=== WHAT IS REQUIRED ===
Repeat the listing exactly, line by line.

=== PROVIDED INFORMATION ===
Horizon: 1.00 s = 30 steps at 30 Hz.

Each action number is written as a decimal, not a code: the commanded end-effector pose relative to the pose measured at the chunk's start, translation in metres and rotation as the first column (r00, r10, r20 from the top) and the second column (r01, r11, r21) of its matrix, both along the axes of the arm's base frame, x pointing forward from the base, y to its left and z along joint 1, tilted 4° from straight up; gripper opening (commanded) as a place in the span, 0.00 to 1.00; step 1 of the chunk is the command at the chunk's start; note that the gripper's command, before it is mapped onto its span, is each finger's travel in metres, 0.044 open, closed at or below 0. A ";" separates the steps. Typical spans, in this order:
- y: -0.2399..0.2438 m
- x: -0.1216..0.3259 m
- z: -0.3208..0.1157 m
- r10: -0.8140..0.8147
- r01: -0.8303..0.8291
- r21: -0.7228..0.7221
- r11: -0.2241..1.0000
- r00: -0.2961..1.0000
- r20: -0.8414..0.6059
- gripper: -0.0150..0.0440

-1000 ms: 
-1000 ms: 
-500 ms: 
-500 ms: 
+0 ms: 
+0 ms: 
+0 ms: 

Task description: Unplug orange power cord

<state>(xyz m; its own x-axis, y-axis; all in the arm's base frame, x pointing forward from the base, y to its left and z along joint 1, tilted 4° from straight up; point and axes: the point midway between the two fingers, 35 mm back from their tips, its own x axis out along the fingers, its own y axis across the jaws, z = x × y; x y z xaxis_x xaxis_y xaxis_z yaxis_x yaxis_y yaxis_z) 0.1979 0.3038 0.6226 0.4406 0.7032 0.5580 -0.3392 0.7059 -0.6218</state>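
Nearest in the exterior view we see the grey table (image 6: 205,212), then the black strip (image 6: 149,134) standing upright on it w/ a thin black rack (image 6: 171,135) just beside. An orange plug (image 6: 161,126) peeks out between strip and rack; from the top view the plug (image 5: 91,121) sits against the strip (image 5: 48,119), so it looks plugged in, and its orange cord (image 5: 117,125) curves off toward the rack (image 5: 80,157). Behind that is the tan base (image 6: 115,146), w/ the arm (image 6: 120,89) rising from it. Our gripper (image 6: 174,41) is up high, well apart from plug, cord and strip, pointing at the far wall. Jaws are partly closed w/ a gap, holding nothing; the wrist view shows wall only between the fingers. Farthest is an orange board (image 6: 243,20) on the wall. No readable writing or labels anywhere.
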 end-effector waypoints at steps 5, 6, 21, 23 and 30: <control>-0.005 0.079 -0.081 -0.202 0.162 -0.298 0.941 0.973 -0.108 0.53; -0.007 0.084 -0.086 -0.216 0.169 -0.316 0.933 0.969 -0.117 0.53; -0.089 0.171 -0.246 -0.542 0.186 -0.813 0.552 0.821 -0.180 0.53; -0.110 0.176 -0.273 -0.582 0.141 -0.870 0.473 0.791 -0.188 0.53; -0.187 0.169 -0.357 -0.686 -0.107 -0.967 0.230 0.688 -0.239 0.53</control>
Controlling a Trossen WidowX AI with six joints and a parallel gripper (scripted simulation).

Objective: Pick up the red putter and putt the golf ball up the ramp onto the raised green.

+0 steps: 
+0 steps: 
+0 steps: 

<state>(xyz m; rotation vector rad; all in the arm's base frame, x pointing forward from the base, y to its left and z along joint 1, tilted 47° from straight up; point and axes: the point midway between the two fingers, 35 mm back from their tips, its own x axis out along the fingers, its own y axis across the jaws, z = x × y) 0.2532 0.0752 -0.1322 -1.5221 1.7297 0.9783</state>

=== EXPECTED OUTPUT ===
Horizon: 1.00 s = 30 steps at 30 Hz.

Each action number is written as a decimal, not a code: the commanded end-effector pose relative to the pose measured at the chunk's start, translation in metres and rotation as the first column (r00, r10, r20 from the top) and the second column (r01, r11, r21) of its matrix, both along the axes of the arm's base frame, x pointing forward from the base, y to its left and z along joint 1, tilted 4° from straight up; gripper opening (commanded) as a place in the span, 0.00 to 1.00; step 1 of the chunk is the command at the chunk's start; note that the gripper's command, before it is mapped onto its span, is each finger's travel in metres, 0.044 open, closed at or below 0. A ";" separates the steps. Typical spans, in this order:
- y: -0.2399..0.2438 m
- x: -0.1216..0.3259 m
- z: -0.3208..0.1157 m
- r10: -0.8140..0.8147
- r01: -0.8303..0.8291
- r21: -0.7228..0.7221
- r11: -0.2241..1.0000
- r00: -0.2961..1.0000
- r20: -0.8414..0.6059
- gripper: -0.0150..0.0440

-1000 ms: 
-1000 ms: 
-500 ms: 
-500 ms: 
+0 ms: 
+0 ms: 
+0 ms: 

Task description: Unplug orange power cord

<state>(xyz m; its own x-axis, y-axis; all in the arm's base frame, x pointing forward from the base, y to its left and z along joint 1, tilted 4° from straight up; point and axes: the point midway between the two fingers, 35 mm back from their tips, its own x axis out along the fingers, its own y axis across the jaws, z = x × y; x y z xaxis_x xaxis_y xaxis_z yaxis_x yaxis_y yaxis_z) 0.1979 0.3038 0.6226 0.4406 0.7032 0.5580 -0.3392 0.7059 -0.6218</state>
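Nearest in the exterior view we see the grey table (image 6: 205,212), then the black strip (image 6: 149,134) standing upright on it w/ a thin black rack (image 6: 171,135) just beside. An orange plug (image 6: 161,126) peeks out between strip and rack; from the top view the plug (image 5: 91,121) sits against the strip (image 5: 48,119), so it looks plugged in, and its orange cord (image 5: 117,125) curves off toward the rack (image 5: 80,157). Behind that is the tan base (image 6: 115,146), w/ the arm (image 6: 120,89) rising from it. Our gripper (image 6: 174,41) is up high, well apart from plug, cord and strip, pointing at the far wall. Jaws are partly closed w/ a gap, holding nothing; the wrist view shows wall only between the fingers. Farthest is an orange board (image 6: 243,20) on the wall. No readable writing or labels anywhere.
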 end-effector waypoints at steps 5, 6, 21, 23 and 30: <control>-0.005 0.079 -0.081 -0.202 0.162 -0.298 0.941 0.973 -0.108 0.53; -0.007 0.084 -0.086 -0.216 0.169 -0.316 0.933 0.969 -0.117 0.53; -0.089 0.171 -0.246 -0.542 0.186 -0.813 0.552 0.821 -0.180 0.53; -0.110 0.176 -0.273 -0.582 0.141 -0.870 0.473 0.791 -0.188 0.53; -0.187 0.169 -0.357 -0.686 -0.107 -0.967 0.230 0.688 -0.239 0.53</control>
Controlling a Trossen WidowX AI with six joints and a parallel gripper (scripted simulation).

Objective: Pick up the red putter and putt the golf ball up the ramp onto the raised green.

+0 steps: 
+0 steps: 
+0 steps: 

<state>(xyz m; rotation vector rad; all in the arm's base frame, x pointing forward from the base, y to its left and z along joint 1, tilted 47° from straight up; point and axes: the point midway between the two fingers, 35 mm back from their tips, its own x axis out along the fingers, its own y axis across the jaws, z = x × y) 0.2532 0.0752 -0.1322 -1.5221 1.7297 0.9783</state>

The work on this exercise is finished.